Quinalphos
- Names: Preferred IUPAC name O,O-Diethyl O-(quinoxalin-2-yl) phosphorothioate

Identifiers
- CAS Number: 13593-03-8;
- 3D model (JSmol): Interactive image; Interactive image;
- ChemSpider: 24335;
- ECHA InfoCard: 100.033.650
- PubChem CID: 26124;
- UNII: 26S837727Y;
- CompTox Dashboard (EPA): DTXSID7024291 ;

Properties
- Chemical formula: C_{12}H_{15}N_{2}O_{3}PS
- Molar mass: 298.30 g·mol^{−1}
- Appearance: Reddish-brown liquid
- Melting point: 31 °C (88 °F; 304 K)
- Solubility in water: 17.8 mg/L at 22 °C

= Quinalphos =

Quinalphos is an organothiophosphate chemical chiefly used as a pesticide. It is a reddish-brown liquid.

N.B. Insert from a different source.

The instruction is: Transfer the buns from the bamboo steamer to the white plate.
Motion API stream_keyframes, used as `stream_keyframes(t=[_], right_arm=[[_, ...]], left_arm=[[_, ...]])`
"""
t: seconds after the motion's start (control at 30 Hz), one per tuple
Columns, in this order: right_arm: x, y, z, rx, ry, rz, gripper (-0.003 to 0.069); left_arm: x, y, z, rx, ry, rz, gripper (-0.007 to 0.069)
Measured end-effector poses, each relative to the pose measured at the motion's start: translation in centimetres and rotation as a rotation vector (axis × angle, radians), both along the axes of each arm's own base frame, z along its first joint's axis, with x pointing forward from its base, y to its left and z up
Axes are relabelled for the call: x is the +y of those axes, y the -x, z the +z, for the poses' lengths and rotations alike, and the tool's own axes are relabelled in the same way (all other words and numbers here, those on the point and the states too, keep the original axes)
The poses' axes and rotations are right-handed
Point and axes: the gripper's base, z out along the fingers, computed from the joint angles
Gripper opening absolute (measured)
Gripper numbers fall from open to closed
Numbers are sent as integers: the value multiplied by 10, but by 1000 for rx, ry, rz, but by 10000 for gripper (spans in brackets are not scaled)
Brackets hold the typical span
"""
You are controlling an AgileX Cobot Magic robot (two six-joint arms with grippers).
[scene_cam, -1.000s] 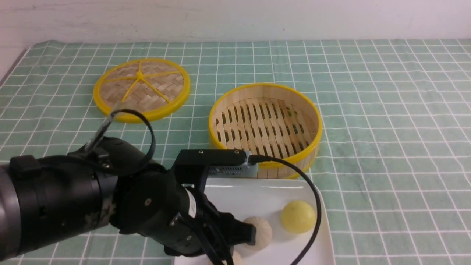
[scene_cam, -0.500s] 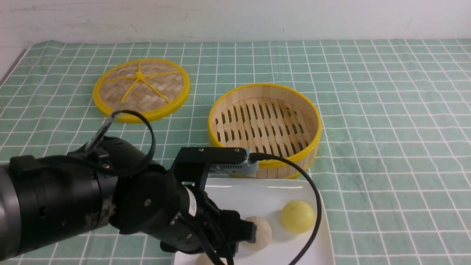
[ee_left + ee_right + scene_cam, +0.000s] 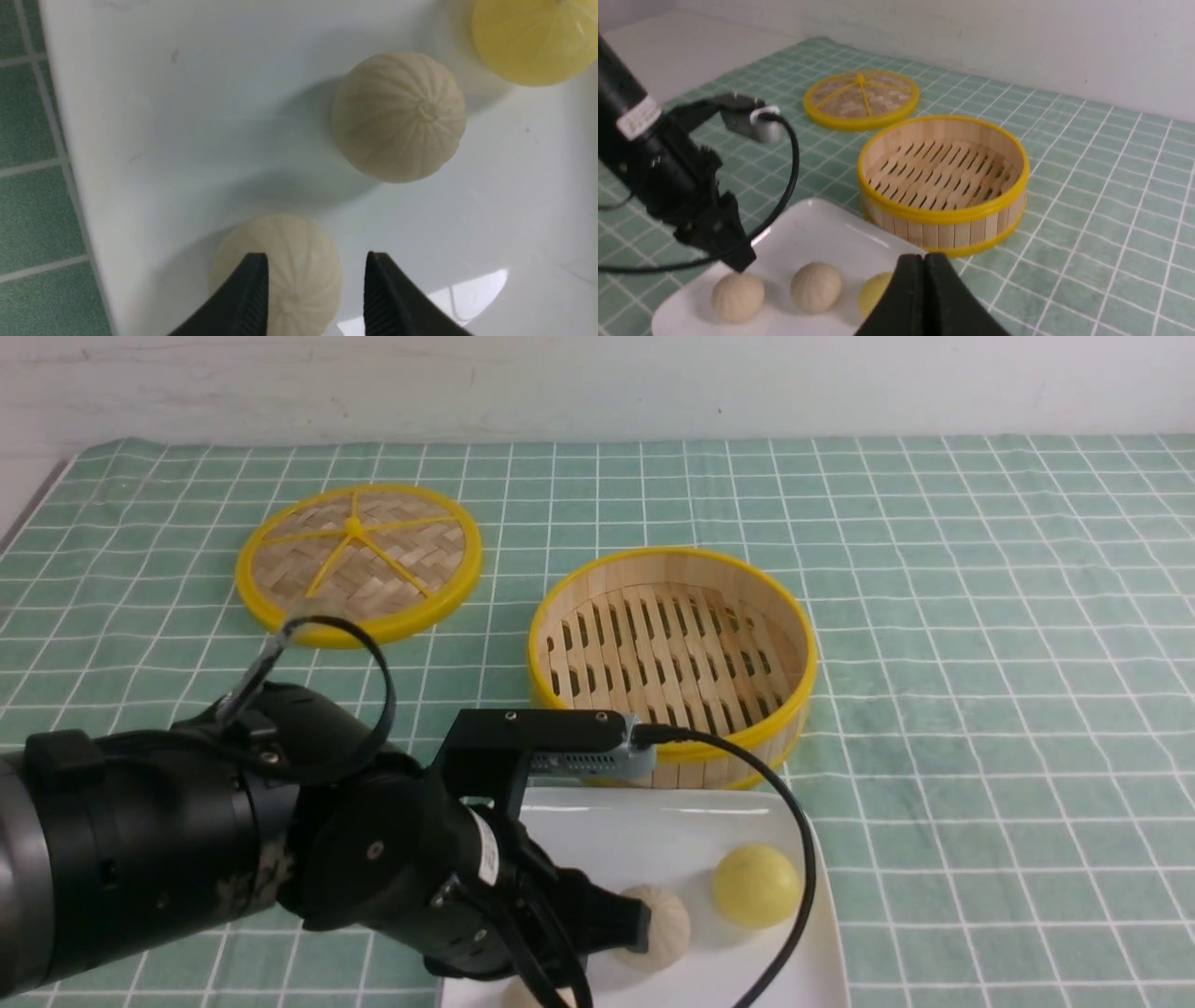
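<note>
Right gripper (image 3: 927, 257): fingertips together, nothing between them. Left gripper (image 3: 317, 255): fingers apart, over one cream bun (image 3: 280, 270). This bun, other cream bun (image 3: 399, 116) and yellow bun (image 3: 757, 886) are all on white plate (image 3: 719, 831). Behind plate is bamboo steamer (image 3: 672, 653), without buns. Farther, to left, lies woven lid (image 3: 359, 560) on green checked cloth (image 3: 980, 709).

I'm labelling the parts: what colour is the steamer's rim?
Yellow, on the steamer; it shows best in the front view.
</note>
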Motion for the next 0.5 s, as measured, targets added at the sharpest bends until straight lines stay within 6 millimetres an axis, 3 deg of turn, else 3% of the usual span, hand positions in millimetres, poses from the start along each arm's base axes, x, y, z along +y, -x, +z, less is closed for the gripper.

The chemical formula is C_{12}H_{15}N_{2}O_{3}PS, and IUPAC name O,O-diethyl O-quinoxalin-2-yl phosphorothioate. Ranked 'moderately hazardous' in World Health Organization's (WHO) acute hazard ranking, use of quinalphos, classified as a yellow label (highly toxic) pesticide in India, is widely used in the following crops: wheat, rice, coffee, sugarcane, and cotton.